2022年5月18日 政治局常務委員会会議を開催、防疫対策を督励

 

 本日の「労働新聞」は、標記会議が5月17日、金正恩の指導の下、開催されたことを報じる記事を掲載した。骨子は、次のとおり。

  • 主要議題:①「当面の防疫政策実施と最大非常防疫状況における党及び国家政策執行方向に関する研究討議」、②「上半年度党及び国家政策執行状況に対する実態報告資料を了解」し、「(6月上旬開催予定の次期)全員会議に提起する文件と組織問題議案を討議」
  • 幹部に対する統制強化:「党中央指導機関メンバーの活動に現れた優欠点を全面的に分析」。「各級党組織と指導幹部、国家機関幹部が・・(諸般事業で)主動的役割を行うようにする問題」「各級党組織と指導幹部、国家機関幹部が無能と保身で地位を保てないよう・・掌握統制をより強化」「党内の規律調査、検査事業をより強化」「党中央委員会秘書局と各部署の機能と役割をより高める問題」などを討議。金正恩も、「秘書局と政治局の活動において現れている制限性と欠陥を分析・・それを克服するための対策」を提示
  • 防疫関係:国家非常防疫司令部の報告書を了解、現行政策の正当性などを認定。「今日のような好転推移が持続し、防疫形勢が変化するに即して国家防疫政策を不断に機動的に調整」を討議。医薬品供給是正のための「事業展開状況を集中了解」、「医薬品普及中心」「全国的な地区別治療中心」の設置などの「防疫対策案」研究を段取り
  • 金正恩の「結論」:①「国家の危機対応能力の未熟性、国家指導幹部の非積極的な態度と弛緩性、非活動性」を批判、「国家の統一的な指揮体系と服従体系を補強」、住民に対する「教養と統制を強化」を指示。②当面は感染防止と治療に集中しつつ、「展望的な脅威と挑戦に対応できる物資技術的準備事業を多方面的に積極化」し、「保健防疫制度と体系を補強」を指示。③「人民生活分野を安定させるため・・生活保障と生活物資供給」、「治療需要と条件を最大限保障」に努力、「社会的動向と群衆の声を重視し、適時に了解対策」を指示、④「各級党機関と政権機関、社会の各部門の思考と活動を党中央の決定と指示に無条件的に統一させすべての国家活動において党中央との一致歩調を自覚的に義務的に維持するよう」指示。特に、党組織、党幹部の奮起を督励

 

 また、別途掲載された国家非常防疫司令部の通報に関する朝鮮中央通信記事の骨子は、次のとおりであった。
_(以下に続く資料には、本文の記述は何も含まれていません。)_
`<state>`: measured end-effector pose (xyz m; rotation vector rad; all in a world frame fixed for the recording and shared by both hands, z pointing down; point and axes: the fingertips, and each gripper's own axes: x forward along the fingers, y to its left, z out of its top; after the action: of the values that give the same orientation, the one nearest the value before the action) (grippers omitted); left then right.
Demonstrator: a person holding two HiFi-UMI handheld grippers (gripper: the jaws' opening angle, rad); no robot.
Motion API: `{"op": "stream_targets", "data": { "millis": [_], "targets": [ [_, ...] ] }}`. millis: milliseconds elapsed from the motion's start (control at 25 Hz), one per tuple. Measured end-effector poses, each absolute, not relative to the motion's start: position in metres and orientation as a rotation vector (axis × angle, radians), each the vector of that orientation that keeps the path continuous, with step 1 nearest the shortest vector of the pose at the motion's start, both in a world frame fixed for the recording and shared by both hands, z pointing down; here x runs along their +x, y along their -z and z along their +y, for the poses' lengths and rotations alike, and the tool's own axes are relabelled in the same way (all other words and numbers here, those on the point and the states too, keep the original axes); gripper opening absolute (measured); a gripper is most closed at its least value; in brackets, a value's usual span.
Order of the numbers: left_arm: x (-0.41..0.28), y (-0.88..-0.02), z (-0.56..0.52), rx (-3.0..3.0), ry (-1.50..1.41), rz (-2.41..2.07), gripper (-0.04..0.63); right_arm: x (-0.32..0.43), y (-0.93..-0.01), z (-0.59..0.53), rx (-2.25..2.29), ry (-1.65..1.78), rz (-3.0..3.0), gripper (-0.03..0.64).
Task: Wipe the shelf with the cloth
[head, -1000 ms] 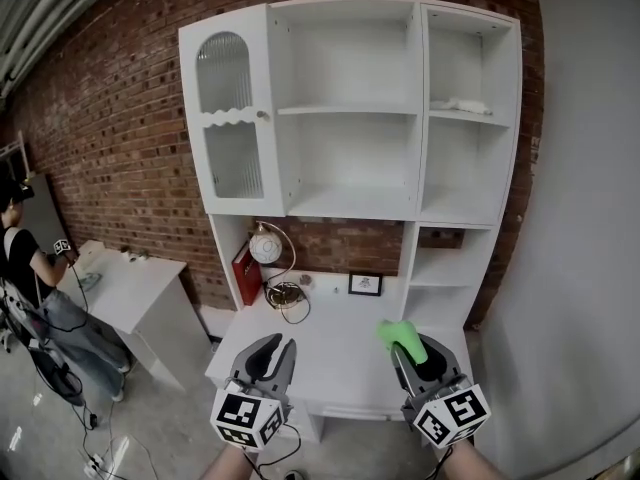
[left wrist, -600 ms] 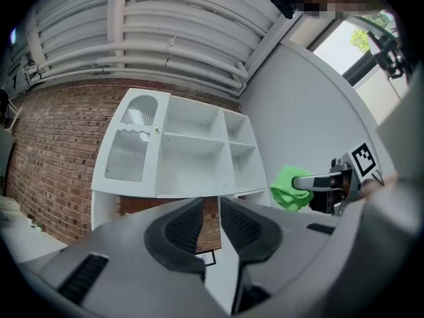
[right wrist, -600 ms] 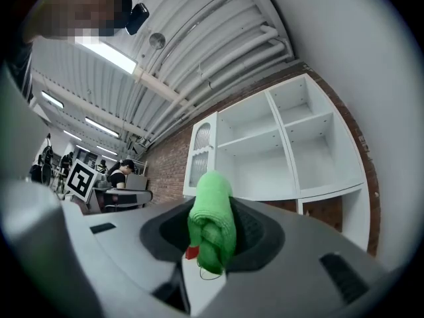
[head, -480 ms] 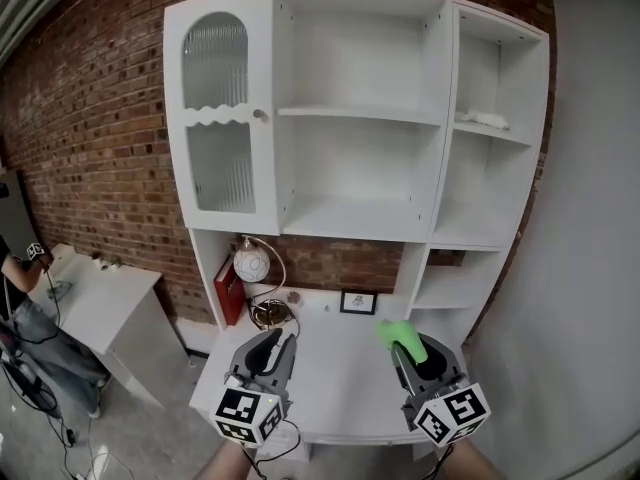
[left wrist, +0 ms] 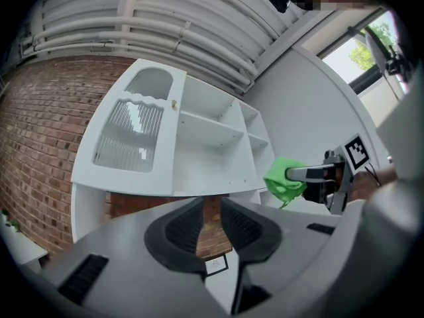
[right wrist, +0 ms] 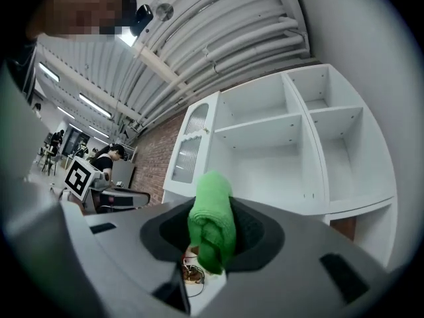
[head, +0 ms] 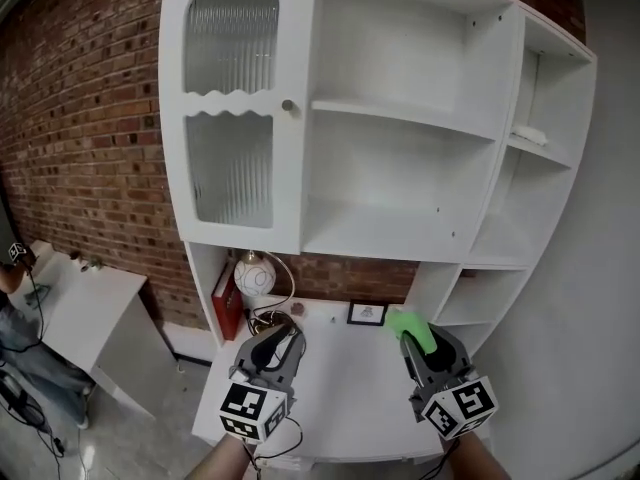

  • 5月16日18時から17日18時まで、全国的に23万2,880余名の発熱者が新規発生。完治者20万5,630余名、6名が死亡。
  • 4月末から17日18時までの発熱者総数は、171万5,950余名。うち102万4,720余名が完治、69万1,170余名を治療中。死亡者総数は62名。

 

 確かに、発熱者の新規発生数は、減少傾向とも言えるが、果たして「好転」と評価できる状況なのかは疑問である。例えば、治療中の者の数は、増加傾向にあるし、発表されていない重症患者数などはどうなのであろうか。死者数は、余りにも過少で、信用できない。死亡率を発症者の0.1%と相当低く見積もっても、早晩、千人単位の死者が出ることは不可避ではないだろうか。

 一方、金正恩は、幹部の責任追及に余念がない模様で、来月の中央委員会全員会議で、それを人事に反映させるつもりなのであろう。